[DTrace-devel] [PATCH 3/4] test: fix tst.depth.sh to use proper trigger
Eugene Loh
eugene.loh at oracle.com
Tue Nov 11 22:55:48 UTC 2025
On 11/11/25 17:13, Kris Van Hees wrote:
> On Tue, Nov 11, 2025 at 03:50:37PM -0500, Eugene Loh wrote:
>> On 11/10/25 22:00, Kris Van Hees wrote:
>>
>>> On Mon, Nov 10, 2025 at 07:10:52PM -0500, Eugene Loh wrote:
>>>> I'm against this patch.
>>>>
>>>> The picky stuff is:
>>>> - the Copyright year should be updated
>>> Easy to fix - done.
>>>
>>>> - the timeout probe could replace
>>>> tick-1sec /n++ == 10/
>>>> with simply
>>>> tick-10sec
>>> Arguably, the two are not identical. It depends on why one is used over the
>>> other. Here we could probably go either way, though it might be nice to have
>>> the tick probe firing every second as a way to generate a bit more activity.
>>> Given the frequency of the other probes, not really important though as far as
>>> I can see. Note that I didn't touch the timeout probe primarily because that
>>> was not the purpose of this patch anyway.
>>>
>>>> - the "delay" env var be set for delaydie???
>>> Why? We are simply using delaydie to have a trigger executable to execute.
>>> This is a valid use of it (and it is used that same way in other tests also).
>>>
>>>> - the ustacks for delaydie are perhaps not very interesting
>>> That is not the point of the test, and for that matter, I highly doubt that
>>> ustacks from date would have been any more interesting (aside from the fact
>>> that you'd never know because the test didn't even work with date).
>>>
>>>> A little more serious is that all this patch does is swap one failure mode
>>>> for another. What for? It's XFAIL anyhow, and we do not check that we're
>>>> getting a particular, expected failure.
>>> The difference is that the pre-patch failure was due to a problem with the
>>> actual test. But since it is XFAIL that was reported as an expected failure,
>>> which was entirely bogus. After the patch, it still fails but at least it is
>>> failing for valid reasons. I.e. now we have a failure we should look into.
>>>
>>>> The real problem, meanwhile, is that this patch leads to lots of test
>>>> failures, at least for me. Not every VM, but many. Oh, and I do not mean
>>>> on this test, because this test remains XFAIL anyhow.
>>>>
>>>> Consider a subset of the VMs I run on. I get these failures on the
>>>> test/unittest/ustack/tst.*.d tests. Why on these? Because they run after
>>>> tst.depth.sh.
>>>>
>>>> +------------------ arm OL8 UEK7
>>>> | +---------------- x86 OL9 UEK7
>>>> | | +-------------- arm OL9 UEK7
>>>> | | | +------------ x86 OL9 UEK8
>>>> | | | | +---------- arm OL9 UEK8
>>>> | | | | | +-------- arm OL10 UEK8
>>>> | | | | | |
>>>> v v v v v v
>>>>
>>>> x x x x x x tst.kthread.d FAIL: timed out.
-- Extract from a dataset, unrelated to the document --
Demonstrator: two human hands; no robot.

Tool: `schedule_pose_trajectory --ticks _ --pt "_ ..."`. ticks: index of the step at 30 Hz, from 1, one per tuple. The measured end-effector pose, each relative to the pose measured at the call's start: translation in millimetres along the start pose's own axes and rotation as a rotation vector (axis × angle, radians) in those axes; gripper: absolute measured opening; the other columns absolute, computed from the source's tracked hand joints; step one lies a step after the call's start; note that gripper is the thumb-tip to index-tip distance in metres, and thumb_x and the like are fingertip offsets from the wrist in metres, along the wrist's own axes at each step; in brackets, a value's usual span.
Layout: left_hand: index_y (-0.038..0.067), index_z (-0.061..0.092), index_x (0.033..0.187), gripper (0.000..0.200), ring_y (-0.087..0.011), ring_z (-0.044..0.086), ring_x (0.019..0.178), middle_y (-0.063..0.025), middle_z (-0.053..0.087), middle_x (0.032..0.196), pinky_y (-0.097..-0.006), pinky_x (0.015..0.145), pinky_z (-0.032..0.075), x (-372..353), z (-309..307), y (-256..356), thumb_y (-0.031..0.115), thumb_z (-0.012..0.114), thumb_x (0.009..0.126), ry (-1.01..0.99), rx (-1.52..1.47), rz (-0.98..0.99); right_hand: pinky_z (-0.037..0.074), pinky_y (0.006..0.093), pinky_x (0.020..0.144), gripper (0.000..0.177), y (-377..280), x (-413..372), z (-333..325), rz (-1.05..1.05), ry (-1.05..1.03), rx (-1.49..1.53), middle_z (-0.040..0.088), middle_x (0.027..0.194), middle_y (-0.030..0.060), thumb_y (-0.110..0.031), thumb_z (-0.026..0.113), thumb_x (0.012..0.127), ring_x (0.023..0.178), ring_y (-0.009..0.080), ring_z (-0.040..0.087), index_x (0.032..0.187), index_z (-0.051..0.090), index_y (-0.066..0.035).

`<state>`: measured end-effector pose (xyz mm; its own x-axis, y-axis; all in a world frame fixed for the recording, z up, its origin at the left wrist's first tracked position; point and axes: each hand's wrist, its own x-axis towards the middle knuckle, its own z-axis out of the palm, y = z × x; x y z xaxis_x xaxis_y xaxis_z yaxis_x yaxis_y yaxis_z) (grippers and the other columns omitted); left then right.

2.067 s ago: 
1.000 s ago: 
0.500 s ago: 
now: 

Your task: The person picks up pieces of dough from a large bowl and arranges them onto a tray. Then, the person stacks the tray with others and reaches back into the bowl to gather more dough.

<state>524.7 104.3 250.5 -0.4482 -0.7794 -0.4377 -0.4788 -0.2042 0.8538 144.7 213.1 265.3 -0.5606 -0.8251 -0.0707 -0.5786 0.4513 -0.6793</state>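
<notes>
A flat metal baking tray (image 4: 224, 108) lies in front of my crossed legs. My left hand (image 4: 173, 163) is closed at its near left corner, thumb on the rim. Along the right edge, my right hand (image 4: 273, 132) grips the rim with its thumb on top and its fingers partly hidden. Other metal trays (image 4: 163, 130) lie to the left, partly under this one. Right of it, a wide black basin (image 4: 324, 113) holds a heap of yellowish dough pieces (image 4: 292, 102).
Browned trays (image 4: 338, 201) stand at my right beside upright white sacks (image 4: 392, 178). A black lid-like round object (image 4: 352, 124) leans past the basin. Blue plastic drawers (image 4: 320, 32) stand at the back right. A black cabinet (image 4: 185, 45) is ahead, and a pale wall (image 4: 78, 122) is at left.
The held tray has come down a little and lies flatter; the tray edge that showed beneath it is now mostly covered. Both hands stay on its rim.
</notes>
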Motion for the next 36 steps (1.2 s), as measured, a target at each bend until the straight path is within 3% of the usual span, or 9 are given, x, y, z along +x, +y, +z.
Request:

>>>> x x x x tst.uaddr.d FAIL: timed out.
>>>> x x x x tst.uaddr-pid0.d FAIL: timed out.
>>>> x x tst.ufunc.d FAIL: timed out.
>>>> x x x tst.ufunc-pid0.d FAIL: timed out.
>>>> x x tst.umod.d FAIL: timed out.
>>>> x x tst.ustack25_max95_profile.d FAIL: timed out.
>>>> x x tst.ustack25_pid.d FAIL: timed out.
>>>> x x tst.ustack25_profile.d FAIL: timed out.
>>>> x x tst.ustack95_max25_profile.d FAIL: timed out.
>>>> x x tst.ustack95_profile.d FAIL: timed out.
>>>> x x tst.ustack_max25_profile.d FAIL: timed out.
>>>> x x tst.ustack_profile.d FAIL: timed out.
>>>> x tst.usym.d FAIL: timed out.
>>>> x tst.usym-pid0.d FAIL: timed out.
>>>>
>>>> I think the problem is that tst.depth.sh -- with this patch, in any case --
>>>> turns on a huge number of probes. That causes problems for this test, but
>>>> not in the sense of it FAILing since it is marked XFAIL anyhow. (All this
>>>> patch does is change the FAIL from one problem to another, but we still do
>>>> not specify what failure we expect to see nor check that that is what we
>>>> get.)
>>>>
>>>> So, the problem is not with this test, but that the system is left in some
>>>> whacked state due to having attempted so many probes. As a result, the
>>>> process "dtrace -o $file -c delaydie" is still around well after the depth
>>>> test has finished, the load average remains high, the pid0 process does not
>>>> run, and many tests time out. How long (how many seconds or how many tests)
>>>> does this effect last? It depends, as one can see above.
>>>>
>>>> This raises all sorts of other questions as well, such as whether tests in
>>>> our test suite should be allowed to depend on running on a somewhat idle
>>>> system, whether we (dtrace or the test suite) are cleaning up well enough,
>>>> etc.
>>> There is of course the aspect that this patch is part of a series, and the
>>> next patch in the series should resolve the impact issues of this test. If
>>> it makes you more happy, I'd happily move this patch to the end of the series.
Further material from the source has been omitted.